Katja Hall, the chief policy director at the CBI, said such a move could even lead to the exodus of the brightest and best individuals.

“We don’t believe that introducing a 50p income tax rate is the right way to raise the money because this puts talented people off coming to the UK to invest and create jobs,” she said.

“There is some concern that a higher top rate of tax could lead talented people to leave Britain. These people operate globally and can base themselves anywhere, so a 50p rate would not help their decision to be in the UK.”

Sir Stuart Rose, chairman of Ocado and former boss of Marks & Spencer, said the decision would “put at risk all the good work that has been done to put the economy back on track”.

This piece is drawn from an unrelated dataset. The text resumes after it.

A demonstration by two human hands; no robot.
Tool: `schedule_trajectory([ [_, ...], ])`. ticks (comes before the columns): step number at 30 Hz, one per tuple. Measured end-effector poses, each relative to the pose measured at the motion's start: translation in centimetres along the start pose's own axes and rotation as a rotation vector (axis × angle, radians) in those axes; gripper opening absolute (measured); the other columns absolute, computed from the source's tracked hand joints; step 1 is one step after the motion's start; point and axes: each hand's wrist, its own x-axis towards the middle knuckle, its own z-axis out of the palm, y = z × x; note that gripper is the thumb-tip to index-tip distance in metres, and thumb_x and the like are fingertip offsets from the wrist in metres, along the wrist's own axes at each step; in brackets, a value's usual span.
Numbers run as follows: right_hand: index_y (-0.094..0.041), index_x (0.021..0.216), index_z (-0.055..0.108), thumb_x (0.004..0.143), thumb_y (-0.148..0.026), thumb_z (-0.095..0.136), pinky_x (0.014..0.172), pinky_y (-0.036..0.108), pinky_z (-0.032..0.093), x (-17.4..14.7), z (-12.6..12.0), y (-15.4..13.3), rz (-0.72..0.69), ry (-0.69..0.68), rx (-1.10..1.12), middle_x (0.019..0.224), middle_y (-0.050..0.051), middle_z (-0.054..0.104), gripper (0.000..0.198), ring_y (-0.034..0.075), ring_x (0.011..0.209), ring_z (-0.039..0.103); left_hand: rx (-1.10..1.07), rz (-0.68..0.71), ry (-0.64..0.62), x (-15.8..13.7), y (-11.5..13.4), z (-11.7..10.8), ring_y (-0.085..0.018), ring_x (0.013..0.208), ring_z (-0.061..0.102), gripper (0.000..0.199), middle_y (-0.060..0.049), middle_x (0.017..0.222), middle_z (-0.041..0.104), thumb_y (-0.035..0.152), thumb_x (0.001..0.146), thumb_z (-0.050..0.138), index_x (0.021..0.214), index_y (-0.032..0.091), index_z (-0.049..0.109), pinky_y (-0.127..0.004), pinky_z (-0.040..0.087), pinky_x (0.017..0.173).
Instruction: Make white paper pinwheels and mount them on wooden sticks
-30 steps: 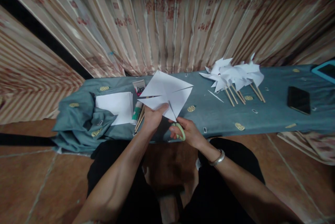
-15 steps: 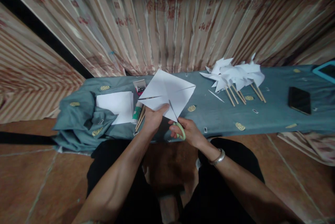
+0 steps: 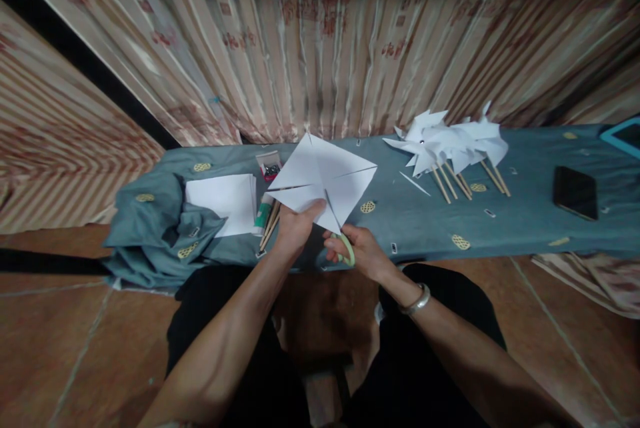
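A square sheet of white paper [image 3: 345,155], turned like a diamond, is held above the cloth-covered bench. Slits run inward from its left, right and near corners. My left hand [image 3: 299,223] is closed on the sheet's lower left side, thumb on top and the other fingers hidden beneath. In my right hand [image 3: 363,248] is a pair of scissors with light green handles [image 3: 347,251]; the fingers are wrapped round the loops. The scissors meet the paper at its near corner, where their blades are mostly hidden.
Left of the sheet lie a stack of white paper [image 3: 223,198], a small box of metal pins [image 3: 270,168], a green-and-white tube [image 3: 263,213] and wooden sticks [image 3: 271,225]. Rightward are several paper pinwheels [image 3: 450,141], a paper sliver [image 3: 414,183], a phone [image 3: 575,193] and a blue-edged device [image 3: 623,137].
The whole view has shifted very slightly. Both hands, the paper and the scissors keep nearly the same places relative to each other.
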Motion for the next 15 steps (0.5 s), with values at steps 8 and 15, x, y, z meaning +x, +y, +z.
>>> schedule_trajectory([
  [8, -0.017, 0.075, 0.064, 0.067, -0.056, 0.074, 0.052, 0.024, 0.044, 0.02, 0.02, 0.00, -0.007, -0.006, -0.013, 0.058, -0.001, 0.066, 0.040, 0.012, 0.051, 0.058, 0.001, 0.019, -0.015, 0.08, -0.56, -0.08, -0.019, 0.073, 0.063, 0.034, -0.007, 0.085, 0.071, 0.027, 0.054, 0.077, 0.083, 0.013, 0.067, -0.032, 0.050, 0.073],
  [15, -0.018, 0.077, 0.064, 0.065, -0.058, 0.074, 0.051, 0.024, 0.044, 0.09, 0.10, 0.05, -0.005, 0.001, -0.002, 0.057, -0.001, 0.065, 0.043, 0.012, 0.050, 0.057, 0.023, 0.005, -0.007, 0.13, -0.70, -0.12, -0.019, 0.072, 0.063, 0.033, -0.007, 0.083, 0.071, 0.028, 0.054, 0.077, 0.081, 0.013, 0.068, -0.032, 0.051, 0.072],
])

Sir Ian Cheshire, the chief executive of Kingfisher, the home improvement giant which owns brands including B&Q and Screwfix, added: “Raising the rate is bad economics and sends an anti-business message that may undermine investment plans and the recovery.”

Mr Brown introduced the 50p top rate of income tax, which came into force in April 2010. In 2012, Treasury analysis found that it raised just £1 billion a year — a third of the amount expected.

The level of tax avoidance as high-earners dodged the increased rate was so great that HM Revenue & Customs predicted that reducing the levy by 5p would only cost the Exchequer about £100 million.

In April last year, the Coalition cut the top rate of tax to 45p, with George Osborne, the Chancellor, arguing that the 50p band had damaged the economy and raised “next to nothing”.

On Saturday, Mr Balls seized on new government figures which he claimed called the Treasury’s earlier analysis into question.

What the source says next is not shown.